The manufacturing world is changing rapidly. What are the top manufacturing companies doing to stay ahead of the constant changes? Read this article by Peter Kowalke for ToolBox Tech for some good insight into what industry leaders can do to face the day to day challenges and innovate business processes.
The demands on manufacturers are growing by the day.
Shorter lead times and increased expectations around customization are forcing many manufacturers to get more efficient with their manufacturing processes or lose business to the competition. Making the change is not easy, however; manufacturing is not traditionally a center of nimbleness and innovation.
ERP can help. The key to meeting the growing demands on manufacturing is better processes that are more agile and efficient. ERP can help with this evolution of manufacturing processes in several ways. But it can only do it if manufacturers change how they view their ERP systems.
“Consider your ERP as an innovation platform, not just a transactional system,” says Gerry Gray, senior director of product strategy for manufacturing ERP provider, Plex Systems. “That can be as simple as adding IoT devices to support shop floor automation or developing a specialized UI for an operator.”
Here are several ways that your ERP can support improved manufacturing processes needed to compete in 2018 and beyond.
Breaks Down Silos with a Single System of Record
A cloud-based ERP like Microsoft Dynamics 365 provides a foundation for connected manufacturing, which enables an organization to link every machine, system, device, customer, supplier, person, and even materials to the system of record. This can have huge gains for manufacturing process management.
“Instead of ERP being an accounting or administrative overlay on a business, it becomes the transactional fabric for the entire enterprise, extending out to trading partners,” says Gray.
The needs of food of beverage manufacturers is a good example of how ERP can serve as the fabric for the entire business and improve processes like traceability.
The recent Food Safety Modernization Act requires companies to have instantaneous digital access to records and deep visibility into the supply chain for control, containment, and remediation in the case of contamination. Meeting these demands is a nightmare for manufacturers who use a paper-based system or digital records locked in various silos. With a cloud-based ERP system, however, traceability is built into the system and problems can be identified in minutes.
Delivers Real-Time Visibility from Shop Floor to Distant Supplier
Modern manufacturing is a connected web of suppliers and partners where all must work in sync. Quality management also requires that manufacturers keep a close tab on what’s happening on the shop floor.
ERP systems like Microsoft Dynamics 365 can improve manufacturing processes by delivering much-needed visibility in real-time to keep every part of this process working smoothly. ERP systems can connect directly with suppliers and partner systems to create better integration.
“For all manufacturers, downtime is a costly business and reducing or eliminating unnecessary downtime, especially supply chain disruption, is critical to any manufacturing operation,” says Andres Richter, CEO of manufacturing ERP provider, Priority Software. “An ERP system enables manufacturers to effectively gain control and insight into their supply chain, minimizing the risk and costs incurred by system downtime.”
It also helps manufacturers get better visibility within their own business.
“ERP enables manufacturers to achieve measurable results on the shop floor, giving them the tools they need to keep up with market requirements, make changes in real-time and yield high quality results on every end product,” notes Richter. “Simply put, EVERY change made in the engineering phase is directly visible on the product floor.
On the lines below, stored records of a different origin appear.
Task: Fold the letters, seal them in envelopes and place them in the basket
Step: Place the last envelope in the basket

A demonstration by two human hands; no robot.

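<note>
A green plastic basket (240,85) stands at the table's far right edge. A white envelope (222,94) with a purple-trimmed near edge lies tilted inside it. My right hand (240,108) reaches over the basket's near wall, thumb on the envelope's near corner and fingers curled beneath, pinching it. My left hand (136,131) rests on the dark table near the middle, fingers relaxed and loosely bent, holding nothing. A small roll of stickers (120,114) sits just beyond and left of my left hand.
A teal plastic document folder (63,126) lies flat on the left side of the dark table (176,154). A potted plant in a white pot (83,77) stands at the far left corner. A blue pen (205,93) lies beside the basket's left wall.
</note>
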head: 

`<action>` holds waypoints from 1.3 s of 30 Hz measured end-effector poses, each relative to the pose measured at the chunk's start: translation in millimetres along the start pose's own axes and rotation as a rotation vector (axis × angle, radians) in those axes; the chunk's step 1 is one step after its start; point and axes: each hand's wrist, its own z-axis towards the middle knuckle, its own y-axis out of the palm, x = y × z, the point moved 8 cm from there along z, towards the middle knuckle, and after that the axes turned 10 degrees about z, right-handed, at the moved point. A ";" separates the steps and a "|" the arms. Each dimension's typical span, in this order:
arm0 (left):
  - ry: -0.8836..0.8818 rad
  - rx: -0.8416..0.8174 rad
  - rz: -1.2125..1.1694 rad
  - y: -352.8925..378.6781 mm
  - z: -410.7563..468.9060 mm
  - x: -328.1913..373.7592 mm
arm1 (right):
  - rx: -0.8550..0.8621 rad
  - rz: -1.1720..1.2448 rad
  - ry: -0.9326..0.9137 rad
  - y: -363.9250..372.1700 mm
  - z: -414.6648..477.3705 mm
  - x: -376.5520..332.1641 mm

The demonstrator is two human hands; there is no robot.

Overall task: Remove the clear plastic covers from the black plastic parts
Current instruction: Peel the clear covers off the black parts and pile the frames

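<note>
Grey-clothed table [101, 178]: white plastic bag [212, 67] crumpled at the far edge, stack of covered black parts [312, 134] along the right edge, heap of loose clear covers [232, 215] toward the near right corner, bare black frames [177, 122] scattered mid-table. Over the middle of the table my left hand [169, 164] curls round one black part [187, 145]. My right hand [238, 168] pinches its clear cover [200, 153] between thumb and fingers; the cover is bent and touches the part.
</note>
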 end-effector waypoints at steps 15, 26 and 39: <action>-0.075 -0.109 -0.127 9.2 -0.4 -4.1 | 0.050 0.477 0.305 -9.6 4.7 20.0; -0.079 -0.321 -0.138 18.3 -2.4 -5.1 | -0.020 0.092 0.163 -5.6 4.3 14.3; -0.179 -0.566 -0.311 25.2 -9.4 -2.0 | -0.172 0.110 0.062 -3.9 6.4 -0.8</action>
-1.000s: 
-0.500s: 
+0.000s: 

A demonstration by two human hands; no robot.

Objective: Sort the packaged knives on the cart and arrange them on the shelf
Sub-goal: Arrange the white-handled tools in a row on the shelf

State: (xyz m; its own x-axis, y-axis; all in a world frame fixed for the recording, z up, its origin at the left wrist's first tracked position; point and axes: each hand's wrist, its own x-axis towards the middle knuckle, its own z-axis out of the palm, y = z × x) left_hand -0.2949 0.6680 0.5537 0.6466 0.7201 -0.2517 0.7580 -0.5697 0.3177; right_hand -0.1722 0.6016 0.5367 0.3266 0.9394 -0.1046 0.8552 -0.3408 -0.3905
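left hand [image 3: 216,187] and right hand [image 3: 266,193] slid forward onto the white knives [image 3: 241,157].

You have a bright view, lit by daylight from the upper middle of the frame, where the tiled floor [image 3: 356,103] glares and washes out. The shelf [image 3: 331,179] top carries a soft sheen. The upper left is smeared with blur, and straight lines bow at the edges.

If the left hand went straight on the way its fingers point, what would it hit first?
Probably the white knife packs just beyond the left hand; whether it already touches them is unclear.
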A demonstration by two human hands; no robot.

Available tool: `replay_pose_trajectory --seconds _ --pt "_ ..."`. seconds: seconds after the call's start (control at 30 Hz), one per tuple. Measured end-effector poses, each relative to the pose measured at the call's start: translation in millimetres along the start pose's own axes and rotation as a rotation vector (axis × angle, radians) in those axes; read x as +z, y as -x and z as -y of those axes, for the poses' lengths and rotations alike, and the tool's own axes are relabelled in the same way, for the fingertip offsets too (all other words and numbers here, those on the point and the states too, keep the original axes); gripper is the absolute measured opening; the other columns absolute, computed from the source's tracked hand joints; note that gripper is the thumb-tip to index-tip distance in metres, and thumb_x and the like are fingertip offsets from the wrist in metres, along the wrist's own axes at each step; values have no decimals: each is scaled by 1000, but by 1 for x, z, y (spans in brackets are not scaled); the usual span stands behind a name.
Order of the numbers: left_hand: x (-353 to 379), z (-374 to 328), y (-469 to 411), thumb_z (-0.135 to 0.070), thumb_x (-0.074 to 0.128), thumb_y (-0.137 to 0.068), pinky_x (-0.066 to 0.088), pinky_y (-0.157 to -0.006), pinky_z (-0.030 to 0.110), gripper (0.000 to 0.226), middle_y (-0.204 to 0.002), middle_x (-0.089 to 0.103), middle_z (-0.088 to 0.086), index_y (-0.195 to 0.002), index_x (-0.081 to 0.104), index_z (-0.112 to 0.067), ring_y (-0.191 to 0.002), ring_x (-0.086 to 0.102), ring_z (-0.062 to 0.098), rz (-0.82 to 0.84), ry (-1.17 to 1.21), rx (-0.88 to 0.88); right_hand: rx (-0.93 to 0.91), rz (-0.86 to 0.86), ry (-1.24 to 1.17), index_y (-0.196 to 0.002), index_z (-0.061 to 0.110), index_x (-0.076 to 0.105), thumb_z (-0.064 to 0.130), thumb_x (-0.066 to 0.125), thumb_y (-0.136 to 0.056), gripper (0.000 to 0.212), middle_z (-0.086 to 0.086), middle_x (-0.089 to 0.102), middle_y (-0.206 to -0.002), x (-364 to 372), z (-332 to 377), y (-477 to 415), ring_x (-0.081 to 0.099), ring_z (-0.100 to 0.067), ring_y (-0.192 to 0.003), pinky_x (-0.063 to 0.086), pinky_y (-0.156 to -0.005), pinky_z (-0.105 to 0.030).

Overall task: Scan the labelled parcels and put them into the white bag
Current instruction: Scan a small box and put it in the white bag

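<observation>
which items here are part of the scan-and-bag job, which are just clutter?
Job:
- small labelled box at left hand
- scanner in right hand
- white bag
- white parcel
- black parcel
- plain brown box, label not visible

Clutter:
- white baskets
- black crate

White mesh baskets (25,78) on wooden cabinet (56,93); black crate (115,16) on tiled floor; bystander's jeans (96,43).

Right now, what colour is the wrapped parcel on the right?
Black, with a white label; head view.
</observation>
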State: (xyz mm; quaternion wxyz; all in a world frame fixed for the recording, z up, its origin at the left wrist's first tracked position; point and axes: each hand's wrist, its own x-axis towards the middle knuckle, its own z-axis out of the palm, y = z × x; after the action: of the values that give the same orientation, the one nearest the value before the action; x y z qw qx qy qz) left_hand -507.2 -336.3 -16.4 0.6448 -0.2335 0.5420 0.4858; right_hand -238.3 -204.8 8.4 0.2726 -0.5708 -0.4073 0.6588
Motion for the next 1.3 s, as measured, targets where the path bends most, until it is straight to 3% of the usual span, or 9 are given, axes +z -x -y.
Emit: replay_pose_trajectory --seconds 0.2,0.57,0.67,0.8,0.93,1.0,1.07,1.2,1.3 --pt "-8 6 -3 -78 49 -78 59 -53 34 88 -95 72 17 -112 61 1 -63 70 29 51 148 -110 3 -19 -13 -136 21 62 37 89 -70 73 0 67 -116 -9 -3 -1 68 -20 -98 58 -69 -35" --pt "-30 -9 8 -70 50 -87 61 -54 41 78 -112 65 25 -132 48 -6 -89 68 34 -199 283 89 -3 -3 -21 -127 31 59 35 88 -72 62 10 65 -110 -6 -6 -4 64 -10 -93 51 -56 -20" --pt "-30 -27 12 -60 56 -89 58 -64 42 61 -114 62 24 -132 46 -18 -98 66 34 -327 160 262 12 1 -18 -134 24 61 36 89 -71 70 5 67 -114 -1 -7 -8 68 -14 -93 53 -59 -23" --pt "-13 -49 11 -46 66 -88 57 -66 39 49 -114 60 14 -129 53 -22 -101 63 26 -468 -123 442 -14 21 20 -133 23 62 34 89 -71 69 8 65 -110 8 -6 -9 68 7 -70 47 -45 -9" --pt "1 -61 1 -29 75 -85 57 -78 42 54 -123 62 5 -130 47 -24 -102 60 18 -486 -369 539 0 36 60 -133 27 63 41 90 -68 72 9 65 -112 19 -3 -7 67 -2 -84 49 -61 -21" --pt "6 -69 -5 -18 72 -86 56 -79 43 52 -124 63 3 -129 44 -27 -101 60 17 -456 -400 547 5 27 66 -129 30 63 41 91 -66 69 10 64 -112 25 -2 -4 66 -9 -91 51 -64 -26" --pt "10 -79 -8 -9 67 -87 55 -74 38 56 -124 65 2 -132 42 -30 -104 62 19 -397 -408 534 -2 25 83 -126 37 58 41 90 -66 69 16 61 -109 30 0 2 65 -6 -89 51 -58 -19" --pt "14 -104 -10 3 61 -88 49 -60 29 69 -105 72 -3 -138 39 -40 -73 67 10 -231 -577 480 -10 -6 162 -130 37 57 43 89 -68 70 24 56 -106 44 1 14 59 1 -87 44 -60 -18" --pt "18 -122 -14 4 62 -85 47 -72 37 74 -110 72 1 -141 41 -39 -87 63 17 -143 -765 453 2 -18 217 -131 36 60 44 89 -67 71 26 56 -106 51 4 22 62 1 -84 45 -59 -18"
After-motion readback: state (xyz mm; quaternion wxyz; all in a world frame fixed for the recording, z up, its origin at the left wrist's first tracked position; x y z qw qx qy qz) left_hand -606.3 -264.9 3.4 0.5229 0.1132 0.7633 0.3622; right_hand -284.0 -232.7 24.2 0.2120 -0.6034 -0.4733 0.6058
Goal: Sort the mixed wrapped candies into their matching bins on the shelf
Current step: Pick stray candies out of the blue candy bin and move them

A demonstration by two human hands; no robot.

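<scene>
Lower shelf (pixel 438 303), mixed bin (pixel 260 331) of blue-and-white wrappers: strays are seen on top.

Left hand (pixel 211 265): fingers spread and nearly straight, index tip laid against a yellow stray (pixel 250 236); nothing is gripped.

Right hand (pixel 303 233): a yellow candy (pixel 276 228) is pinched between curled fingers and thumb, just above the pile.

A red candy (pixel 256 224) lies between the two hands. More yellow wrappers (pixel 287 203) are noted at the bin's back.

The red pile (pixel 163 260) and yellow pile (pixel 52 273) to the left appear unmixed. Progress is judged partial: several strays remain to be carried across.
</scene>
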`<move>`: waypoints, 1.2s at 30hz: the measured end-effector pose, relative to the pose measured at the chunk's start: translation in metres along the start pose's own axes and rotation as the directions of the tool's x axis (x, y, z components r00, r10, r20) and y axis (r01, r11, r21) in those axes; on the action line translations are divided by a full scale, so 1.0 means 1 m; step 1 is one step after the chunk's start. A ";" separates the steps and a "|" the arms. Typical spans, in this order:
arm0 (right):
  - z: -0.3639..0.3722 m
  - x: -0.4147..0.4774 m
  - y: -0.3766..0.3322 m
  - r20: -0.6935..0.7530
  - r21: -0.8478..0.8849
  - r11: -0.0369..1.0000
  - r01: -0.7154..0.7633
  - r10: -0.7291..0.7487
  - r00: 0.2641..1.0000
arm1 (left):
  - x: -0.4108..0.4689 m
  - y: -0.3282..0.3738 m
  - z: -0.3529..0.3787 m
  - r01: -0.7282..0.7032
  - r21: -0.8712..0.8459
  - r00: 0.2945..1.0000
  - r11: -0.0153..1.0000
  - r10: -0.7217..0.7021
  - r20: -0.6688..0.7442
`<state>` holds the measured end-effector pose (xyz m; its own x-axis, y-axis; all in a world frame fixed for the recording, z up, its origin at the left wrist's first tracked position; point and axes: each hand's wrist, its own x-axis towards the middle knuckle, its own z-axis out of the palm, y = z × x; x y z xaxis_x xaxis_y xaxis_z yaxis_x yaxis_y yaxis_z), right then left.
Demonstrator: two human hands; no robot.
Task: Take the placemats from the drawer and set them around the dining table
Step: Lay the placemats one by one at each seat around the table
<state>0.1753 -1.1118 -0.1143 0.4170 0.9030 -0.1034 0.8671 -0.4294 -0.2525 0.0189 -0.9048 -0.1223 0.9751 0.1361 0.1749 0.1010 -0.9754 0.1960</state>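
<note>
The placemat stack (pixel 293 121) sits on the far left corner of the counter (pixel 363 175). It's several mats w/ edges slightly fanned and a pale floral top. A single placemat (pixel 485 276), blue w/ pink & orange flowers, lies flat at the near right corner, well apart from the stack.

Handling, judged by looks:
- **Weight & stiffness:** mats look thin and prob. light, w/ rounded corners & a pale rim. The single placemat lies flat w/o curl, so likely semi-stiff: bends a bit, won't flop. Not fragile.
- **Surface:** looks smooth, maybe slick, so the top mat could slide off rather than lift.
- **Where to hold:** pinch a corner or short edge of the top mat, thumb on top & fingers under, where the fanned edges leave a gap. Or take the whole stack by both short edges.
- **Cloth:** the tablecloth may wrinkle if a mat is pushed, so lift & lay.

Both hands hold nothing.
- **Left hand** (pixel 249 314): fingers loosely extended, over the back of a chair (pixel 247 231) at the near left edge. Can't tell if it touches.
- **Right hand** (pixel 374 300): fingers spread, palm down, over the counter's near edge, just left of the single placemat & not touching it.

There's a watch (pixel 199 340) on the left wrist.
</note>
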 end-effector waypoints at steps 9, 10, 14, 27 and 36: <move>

This is by far one of the key benefits of an ERP system.”
Creates a Culture of Best Practices
Constant improvement of manufacturing processes is a hallmark of the successful manufacturer, and that’s more important than ever before thanks to the pace of business. This requires both identifying inefficiency, and communicating it across an organization through the transmission of best practices.
“ERP has always offered the promise that manufacturers can implement and continuously improve processes and practices, reflected and supported by ERP,” says Carter Lloyds, chief marketing officer for manufacturing ERP maker, QAD.
What’s held back manufacturers has been inflexible legacy ERP systems, though. But that’s changing with cloud-based ERP solutions, says Lloyds, and manufacturers can now more easily fine-tune processes and promulgate best practices through advanced technologies such as IoT and machine learning, buttressed by easy interfaces to an ERP system.
Best practices can be encoded in a company’s ERP system, and everyone from the CEO down to production line workers can access this information through the system.
Very few manufacturers only do business in a single currency any longer. Supply chains wrap around the world, and opportunities to do new business and obtain new material often come from outside the factory’s country borders.
Modern ERP systems can help manufacturers better handle this international component and develop more complex processes that take advantage of global opportunities.
“At the country level, tariff, trade and taxation rules are in constant flux,” says Lloyds. “An ERP that is kept abreast of changes in local financial and global trade rules doesn’t just help the manufacturer stay in compliance, it helps the manufacturer cash in on business opportunities across the value chain.”